There is no way to talk about rising without talking about dying. In the Gospel Jesus speaks about a new life springing from death: “Unless a grain of wheat falls to the ground and dies…” (John 12:24). The season of Lent is about dying and rising. There is a Greek legend about a bird called Phoenix. This colorful bird had a life span of over 1400 years. The Phoenix received new life from a decomposed Phoenix. Reproduction took place when the newborn phoenix emerged from the ashes of the body. No wonder early Christians used the symbol of the Phoenix to explain the cycle of new life emerging from death.

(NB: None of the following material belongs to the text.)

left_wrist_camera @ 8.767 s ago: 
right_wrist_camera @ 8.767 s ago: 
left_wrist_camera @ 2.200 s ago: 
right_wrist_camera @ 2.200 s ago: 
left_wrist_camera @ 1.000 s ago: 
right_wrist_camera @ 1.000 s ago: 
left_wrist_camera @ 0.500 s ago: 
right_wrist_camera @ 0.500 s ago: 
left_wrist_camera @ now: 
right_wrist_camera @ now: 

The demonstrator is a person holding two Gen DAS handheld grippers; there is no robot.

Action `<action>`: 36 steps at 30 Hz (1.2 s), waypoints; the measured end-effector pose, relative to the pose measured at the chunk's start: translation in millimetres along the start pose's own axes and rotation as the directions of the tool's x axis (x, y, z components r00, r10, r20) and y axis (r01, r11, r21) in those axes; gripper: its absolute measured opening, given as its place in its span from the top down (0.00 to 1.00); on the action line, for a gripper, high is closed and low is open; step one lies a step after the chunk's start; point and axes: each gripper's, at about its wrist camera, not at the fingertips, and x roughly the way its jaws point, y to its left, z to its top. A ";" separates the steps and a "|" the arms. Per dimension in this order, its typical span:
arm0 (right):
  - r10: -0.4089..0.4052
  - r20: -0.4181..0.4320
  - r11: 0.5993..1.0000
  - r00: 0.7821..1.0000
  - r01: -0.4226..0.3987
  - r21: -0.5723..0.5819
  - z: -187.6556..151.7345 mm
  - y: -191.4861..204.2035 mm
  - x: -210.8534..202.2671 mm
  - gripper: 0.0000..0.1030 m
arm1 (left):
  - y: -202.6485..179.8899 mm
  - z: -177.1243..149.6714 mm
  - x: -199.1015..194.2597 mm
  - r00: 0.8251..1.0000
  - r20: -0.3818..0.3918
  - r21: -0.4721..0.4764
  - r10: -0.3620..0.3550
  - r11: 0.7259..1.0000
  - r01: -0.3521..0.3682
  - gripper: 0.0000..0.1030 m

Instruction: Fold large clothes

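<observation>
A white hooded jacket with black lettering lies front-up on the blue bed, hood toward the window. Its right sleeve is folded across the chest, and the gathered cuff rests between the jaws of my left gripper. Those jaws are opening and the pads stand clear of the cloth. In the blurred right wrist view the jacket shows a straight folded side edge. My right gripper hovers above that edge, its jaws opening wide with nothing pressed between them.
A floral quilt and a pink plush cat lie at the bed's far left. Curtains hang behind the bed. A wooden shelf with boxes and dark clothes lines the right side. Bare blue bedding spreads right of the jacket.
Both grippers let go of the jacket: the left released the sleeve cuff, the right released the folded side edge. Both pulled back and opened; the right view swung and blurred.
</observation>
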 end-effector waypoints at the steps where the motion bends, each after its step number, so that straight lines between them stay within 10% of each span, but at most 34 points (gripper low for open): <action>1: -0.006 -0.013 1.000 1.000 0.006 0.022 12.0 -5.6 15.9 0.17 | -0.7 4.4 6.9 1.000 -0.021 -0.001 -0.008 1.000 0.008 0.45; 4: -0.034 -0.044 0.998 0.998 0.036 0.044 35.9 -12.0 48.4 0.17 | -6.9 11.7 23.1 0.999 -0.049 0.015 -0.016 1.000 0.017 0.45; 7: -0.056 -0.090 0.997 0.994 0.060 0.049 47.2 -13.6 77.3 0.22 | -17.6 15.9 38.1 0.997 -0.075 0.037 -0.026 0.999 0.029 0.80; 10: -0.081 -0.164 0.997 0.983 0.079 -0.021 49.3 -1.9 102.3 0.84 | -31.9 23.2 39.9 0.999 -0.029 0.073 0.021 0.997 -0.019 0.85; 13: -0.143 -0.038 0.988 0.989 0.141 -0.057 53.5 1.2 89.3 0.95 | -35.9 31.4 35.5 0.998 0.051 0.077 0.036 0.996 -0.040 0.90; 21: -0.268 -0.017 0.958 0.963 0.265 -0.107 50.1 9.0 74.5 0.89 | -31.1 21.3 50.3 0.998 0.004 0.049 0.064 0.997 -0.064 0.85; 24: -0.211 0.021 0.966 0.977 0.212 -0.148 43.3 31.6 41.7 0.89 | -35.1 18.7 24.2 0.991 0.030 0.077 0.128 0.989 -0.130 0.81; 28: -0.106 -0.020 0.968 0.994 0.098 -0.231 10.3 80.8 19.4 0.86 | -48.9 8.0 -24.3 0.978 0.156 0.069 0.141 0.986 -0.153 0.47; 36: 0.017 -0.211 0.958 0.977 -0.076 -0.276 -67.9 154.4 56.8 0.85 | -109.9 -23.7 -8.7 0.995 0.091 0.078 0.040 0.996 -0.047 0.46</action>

Jesus knew the time of his crucifixion and death was coming, and he spoke about ‘the hour.’ He used this term ‘hour’ when he spoke to his mother in Cana saying, “My hour has not yet come” (John 2:4); he also used the term when the time was close for him to drink the cup of sorrow. He says: “The hour has come for the son of man to be glorified (John 12:23). Jesus knew the hour of his passion and death was going to be painful. He expressed how he felt: “Now my soul is troubled. And what should I say; Father, save me from this hour? No, it is for this reason that I have come to this hour” (John 12:27). He accepted sorrow and death to show there is no other path to glory other than the path of suffering and sacrifice.
George Matheson, a blind preacher sums up our human nature: My God, I have never thanked Thee for my thorn. I have thanked Thee a thousand times for my roses, but not once for my thorns. I have been looking forward to a world where I shall get compensation for my cross, but I have never thought of my cross as itself a present glory. Teach me the glory of my cross; teach me the value of my thorn. Show me that I have climbed to Thee by the path of pain. Show me that my tears have made my rainbow.”
The season of lent is a special time to reflect upon the mysteries embedded in the crown of thorns. To reflect upon the agonizing pains in the Garden of Gethsemane, and to contemplate Jesus’ death on the cross. To attain glory, we must go the way of the cross.